PROBLEM: Each line from the opening of the records that follow to the line with "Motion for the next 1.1" needs to be written out exactly. Add nothing.

[Dataset records]
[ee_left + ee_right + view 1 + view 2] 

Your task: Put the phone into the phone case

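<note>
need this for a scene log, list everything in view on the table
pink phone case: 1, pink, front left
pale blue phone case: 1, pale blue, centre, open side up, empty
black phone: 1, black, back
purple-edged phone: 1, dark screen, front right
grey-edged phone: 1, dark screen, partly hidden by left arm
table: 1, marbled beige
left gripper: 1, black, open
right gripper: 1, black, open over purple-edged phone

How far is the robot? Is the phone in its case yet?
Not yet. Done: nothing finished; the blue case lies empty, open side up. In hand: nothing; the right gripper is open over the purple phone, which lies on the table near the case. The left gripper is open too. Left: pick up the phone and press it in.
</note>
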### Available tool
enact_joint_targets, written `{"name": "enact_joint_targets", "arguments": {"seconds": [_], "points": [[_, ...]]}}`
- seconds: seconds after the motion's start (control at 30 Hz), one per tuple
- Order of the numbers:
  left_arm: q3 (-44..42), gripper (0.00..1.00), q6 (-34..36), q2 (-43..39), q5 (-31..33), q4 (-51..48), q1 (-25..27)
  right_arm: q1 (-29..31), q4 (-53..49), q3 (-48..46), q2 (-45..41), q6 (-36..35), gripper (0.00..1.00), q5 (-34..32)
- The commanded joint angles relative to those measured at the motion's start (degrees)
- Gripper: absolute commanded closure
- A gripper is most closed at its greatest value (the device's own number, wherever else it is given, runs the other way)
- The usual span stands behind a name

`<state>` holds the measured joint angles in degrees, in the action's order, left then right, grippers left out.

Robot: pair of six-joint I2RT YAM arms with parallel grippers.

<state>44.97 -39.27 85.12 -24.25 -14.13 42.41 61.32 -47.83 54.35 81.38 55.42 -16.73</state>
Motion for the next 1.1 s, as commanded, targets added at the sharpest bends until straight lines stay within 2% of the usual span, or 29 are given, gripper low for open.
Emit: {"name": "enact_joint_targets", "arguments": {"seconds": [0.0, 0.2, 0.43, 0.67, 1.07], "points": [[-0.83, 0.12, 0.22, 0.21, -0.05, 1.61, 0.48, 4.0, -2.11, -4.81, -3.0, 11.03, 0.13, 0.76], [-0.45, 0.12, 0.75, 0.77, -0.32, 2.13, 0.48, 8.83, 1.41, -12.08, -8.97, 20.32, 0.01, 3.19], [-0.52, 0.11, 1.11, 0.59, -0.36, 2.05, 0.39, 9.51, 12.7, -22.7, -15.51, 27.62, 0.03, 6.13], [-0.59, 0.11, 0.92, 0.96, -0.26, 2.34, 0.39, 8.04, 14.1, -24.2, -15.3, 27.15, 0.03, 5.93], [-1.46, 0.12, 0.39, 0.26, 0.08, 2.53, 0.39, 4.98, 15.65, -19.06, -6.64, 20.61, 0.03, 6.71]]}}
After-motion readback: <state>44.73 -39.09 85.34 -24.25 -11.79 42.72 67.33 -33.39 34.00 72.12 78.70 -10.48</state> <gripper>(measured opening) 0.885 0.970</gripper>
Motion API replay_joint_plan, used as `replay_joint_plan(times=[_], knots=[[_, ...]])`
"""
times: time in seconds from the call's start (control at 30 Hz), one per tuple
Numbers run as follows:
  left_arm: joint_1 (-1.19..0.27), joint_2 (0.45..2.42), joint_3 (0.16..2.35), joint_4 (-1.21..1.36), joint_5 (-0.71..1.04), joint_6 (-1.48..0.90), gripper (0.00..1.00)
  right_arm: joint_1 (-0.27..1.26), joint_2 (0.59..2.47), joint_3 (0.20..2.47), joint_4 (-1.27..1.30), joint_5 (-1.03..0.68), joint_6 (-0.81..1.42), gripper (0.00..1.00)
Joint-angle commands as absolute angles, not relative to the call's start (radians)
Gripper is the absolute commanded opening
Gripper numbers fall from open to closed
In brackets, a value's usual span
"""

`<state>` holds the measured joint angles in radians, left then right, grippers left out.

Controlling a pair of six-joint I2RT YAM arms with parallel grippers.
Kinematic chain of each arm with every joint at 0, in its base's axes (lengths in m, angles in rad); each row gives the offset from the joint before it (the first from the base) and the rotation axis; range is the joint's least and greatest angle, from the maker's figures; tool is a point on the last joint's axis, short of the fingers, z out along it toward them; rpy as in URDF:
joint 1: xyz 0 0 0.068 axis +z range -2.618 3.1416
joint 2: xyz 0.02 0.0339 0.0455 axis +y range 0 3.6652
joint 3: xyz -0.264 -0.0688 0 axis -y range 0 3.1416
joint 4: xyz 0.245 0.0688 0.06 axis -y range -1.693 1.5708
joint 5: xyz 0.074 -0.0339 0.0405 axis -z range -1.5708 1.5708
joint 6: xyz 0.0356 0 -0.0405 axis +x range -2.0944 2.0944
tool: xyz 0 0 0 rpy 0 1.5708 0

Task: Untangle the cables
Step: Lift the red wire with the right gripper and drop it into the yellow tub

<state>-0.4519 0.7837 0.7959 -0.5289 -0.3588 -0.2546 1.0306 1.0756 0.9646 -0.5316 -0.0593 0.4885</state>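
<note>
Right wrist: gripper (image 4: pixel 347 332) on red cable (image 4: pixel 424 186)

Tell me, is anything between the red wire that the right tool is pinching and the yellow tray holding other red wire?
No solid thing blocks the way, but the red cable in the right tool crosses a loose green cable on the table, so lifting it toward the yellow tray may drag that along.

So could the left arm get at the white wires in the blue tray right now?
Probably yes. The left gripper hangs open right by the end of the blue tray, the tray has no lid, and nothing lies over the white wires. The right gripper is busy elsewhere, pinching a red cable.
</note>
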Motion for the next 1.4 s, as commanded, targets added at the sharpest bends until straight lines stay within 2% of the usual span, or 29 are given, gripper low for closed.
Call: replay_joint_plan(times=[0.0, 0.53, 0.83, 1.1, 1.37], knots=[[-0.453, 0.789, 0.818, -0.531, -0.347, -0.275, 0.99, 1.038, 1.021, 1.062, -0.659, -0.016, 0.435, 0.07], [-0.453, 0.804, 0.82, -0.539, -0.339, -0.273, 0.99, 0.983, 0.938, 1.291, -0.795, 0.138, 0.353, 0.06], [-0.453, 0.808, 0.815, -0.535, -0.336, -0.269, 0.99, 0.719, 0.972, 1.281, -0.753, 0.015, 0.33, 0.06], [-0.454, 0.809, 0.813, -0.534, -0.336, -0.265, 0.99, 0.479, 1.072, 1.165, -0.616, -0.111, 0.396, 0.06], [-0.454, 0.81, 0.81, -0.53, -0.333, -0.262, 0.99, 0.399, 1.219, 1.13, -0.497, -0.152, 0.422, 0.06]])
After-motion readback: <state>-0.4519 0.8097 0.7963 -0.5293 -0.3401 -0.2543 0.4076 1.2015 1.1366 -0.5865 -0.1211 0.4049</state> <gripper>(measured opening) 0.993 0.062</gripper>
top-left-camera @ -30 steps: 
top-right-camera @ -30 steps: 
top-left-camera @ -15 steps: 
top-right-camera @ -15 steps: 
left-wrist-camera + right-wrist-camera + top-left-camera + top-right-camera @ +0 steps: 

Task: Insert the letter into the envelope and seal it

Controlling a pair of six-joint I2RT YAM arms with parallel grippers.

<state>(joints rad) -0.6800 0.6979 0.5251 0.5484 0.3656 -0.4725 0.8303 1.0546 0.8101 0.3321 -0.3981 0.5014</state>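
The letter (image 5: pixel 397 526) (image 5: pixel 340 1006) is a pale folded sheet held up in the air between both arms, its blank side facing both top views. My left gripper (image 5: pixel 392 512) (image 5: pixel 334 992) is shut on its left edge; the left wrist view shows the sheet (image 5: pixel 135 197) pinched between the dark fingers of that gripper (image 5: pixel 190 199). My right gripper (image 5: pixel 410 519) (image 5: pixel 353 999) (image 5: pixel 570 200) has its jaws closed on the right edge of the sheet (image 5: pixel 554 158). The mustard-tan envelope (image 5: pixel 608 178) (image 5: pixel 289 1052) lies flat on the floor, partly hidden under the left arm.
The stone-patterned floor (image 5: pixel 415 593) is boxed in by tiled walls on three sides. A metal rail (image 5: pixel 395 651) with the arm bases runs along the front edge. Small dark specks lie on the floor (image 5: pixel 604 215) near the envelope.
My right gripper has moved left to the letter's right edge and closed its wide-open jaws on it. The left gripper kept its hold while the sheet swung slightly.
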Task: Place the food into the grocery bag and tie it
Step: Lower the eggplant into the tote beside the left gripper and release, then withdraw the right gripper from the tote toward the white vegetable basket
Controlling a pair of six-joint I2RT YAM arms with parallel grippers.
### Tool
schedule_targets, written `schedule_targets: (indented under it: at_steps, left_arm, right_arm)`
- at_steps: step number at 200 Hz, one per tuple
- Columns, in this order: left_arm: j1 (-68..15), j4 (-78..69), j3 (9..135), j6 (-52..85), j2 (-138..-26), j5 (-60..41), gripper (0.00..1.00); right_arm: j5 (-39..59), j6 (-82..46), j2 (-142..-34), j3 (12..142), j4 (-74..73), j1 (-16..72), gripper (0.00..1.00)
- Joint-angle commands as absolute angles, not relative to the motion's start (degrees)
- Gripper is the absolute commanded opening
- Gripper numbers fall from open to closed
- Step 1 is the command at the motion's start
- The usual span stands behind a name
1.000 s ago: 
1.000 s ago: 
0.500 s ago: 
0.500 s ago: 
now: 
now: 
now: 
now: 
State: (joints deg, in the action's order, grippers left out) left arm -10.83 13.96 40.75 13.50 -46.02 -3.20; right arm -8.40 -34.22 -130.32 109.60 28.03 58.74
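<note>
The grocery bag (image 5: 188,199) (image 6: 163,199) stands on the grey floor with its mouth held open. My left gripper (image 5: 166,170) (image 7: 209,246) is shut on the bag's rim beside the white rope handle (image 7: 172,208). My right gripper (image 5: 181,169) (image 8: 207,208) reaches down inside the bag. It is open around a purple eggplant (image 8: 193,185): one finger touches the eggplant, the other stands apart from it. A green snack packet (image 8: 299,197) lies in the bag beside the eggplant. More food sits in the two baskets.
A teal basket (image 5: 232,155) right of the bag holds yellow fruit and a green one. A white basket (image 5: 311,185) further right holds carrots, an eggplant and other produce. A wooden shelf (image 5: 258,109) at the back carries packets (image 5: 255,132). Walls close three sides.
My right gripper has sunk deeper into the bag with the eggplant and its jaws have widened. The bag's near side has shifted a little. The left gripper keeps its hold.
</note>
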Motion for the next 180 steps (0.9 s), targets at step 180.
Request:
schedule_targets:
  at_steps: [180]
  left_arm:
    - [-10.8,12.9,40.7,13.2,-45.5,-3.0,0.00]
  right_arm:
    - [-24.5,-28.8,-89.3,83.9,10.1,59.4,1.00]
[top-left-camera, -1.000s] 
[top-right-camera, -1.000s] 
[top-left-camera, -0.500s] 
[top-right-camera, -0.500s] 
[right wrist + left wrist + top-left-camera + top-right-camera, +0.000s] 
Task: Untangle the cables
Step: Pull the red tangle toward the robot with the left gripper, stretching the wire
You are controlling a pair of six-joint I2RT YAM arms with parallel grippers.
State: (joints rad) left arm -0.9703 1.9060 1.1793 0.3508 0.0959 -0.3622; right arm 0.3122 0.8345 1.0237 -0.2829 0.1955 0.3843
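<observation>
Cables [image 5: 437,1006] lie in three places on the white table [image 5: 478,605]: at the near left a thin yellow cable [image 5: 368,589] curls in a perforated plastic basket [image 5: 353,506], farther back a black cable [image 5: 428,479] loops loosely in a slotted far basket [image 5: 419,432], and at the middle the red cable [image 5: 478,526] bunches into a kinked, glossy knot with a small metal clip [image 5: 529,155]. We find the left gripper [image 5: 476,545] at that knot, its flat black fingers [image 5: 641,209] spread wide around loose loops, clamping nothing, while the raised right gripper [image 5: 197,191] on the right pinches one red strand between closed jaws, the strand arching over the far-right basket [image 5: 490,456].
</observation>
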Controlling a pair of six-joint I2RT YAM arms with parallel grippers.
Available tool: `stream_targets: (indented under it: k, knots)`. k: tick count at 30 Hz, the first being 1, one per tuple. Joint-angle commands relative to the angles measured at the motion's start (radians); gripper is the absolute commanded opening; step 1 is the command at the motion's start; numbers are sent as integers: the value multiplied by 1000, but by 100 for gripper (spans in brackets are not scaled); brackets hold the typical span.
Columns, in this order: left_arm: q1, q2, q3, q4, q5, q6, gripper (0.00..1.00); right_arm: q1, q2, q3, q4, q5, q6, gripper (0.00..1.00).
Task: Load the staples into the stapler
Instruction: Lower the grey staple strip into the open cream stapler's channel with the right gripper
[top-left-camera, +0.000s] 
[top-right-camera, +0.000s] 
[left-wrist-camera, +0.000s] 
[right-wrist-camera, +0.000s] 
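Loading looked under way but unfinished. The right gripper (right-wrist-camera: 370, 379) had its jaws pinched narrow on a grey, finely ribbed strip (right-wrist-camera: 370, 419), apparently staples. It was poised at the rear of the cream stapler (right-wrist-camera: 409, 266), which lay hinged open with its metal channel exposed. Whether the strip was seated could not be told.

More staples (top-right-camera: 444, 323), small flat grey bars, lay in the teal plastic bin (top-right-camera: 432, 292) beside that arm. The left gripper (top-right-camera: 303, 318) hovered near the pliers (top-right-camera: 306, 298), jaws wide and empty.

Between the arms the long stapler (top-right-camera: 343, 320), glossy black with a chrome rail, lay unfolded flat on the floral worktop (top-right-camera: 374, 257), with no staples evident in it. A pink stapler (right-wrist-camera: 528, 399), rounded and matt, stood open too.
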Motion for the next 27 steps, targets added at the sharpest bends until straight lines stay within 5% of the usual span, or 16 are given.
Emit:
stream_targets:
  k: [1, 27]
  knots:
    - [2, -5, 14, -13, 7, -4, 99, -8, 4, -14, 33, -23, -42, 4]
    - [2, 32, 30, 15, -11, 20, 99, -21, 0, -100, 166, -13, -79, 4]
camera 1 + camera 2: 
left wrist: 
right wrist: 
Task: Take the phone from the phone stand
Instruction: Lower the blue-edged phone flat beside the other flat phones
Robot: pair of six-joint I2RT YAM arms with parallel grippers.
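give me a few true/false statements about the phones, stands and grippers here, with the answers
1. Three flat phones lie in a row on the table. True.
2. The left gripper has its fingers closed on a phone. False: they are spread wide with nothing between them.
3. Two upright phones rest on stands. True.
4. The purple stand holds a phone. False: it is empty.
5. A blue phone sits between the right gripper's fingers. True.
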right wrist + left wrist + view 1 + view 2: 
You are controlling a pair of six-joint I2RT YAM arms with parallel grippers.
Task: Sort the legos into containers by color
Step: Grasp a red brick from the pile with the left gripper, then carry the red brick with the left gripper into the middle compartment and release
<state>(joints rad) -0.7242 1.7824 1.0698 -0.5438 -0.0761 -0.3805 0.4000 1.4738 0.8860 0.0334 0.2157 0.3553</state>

RESPONSE TO THE TASK:
[ee_left + ee_right + view 1 + view 2] 

Your task: Put the phone into the phone case

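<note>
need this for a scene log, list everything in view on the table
pink phone case: 1, pink, front left
pale blue phone case: 1, pale blue, centre, open side up, empty
black phone: 1, black, back
purple-edged phone: 1, dark screen, front right
grey-edged phone: 1, dark screen, partly hidden by left arm
table: 1, marbled beige
left gripper: 1, black, open
right gripper: 1, black, open over purple-edged phone

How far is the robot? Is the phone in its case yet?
Not yet. Done: nothing finished; the blue case lies empty, open side up. In hand: nothing; the right gripper is open over the purple phone, which lies on the table near the case. The left gripper is open too. Left: pick up the phone and press it in.
</note>
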### Available tool
enact_joint_targets, written `{"name": "enact_joint_targets", "arguments": {"seconds": [_], "points": [[_, ...]]}}`
- seconds: seconds after the motion's start (control at 30 Hz), one per tuple
- Order of the numbers:
  left_arm: q3 (-44..42), gripper (0.00..1.00), q6 (-34..36), q2 (-43..39), q5 (-31..33), q4 (-51..48), q1 (-25..27)
  right_arm: q1 (-29..31), q4 (-53..49), q3 (-48..46), q2 (-45..41), q6 (-36..35), gripper (0.00..1.00), q5 (-34..32)
- The commanded joint angles relative to those measured at the motion's start (degrees)
- Gripper: absolute commanded closure
- A gripper is most closed at its greatest value (the device's own number, wherever else it is given, runs the other way)
- The usual span stands behind a name

`<state>` holds the measured joint angles in degrees, in the action's order, left then right, grippers left out.

Robot: pair of six-joint I2RT YAM arms with parallel grippers.

<state>44.97 -39.27 85.12 -24.25 -14.13 42.41 61.32 -47.83 54.35 81.38 55.42 -16.73</state>
Motion for the next 1.1 s, as commanded, targets added at the sharpest bends until straight lines stay within 2% of the usual span, or 29 are given, gripper low for open.

What is written here forms the complete answer.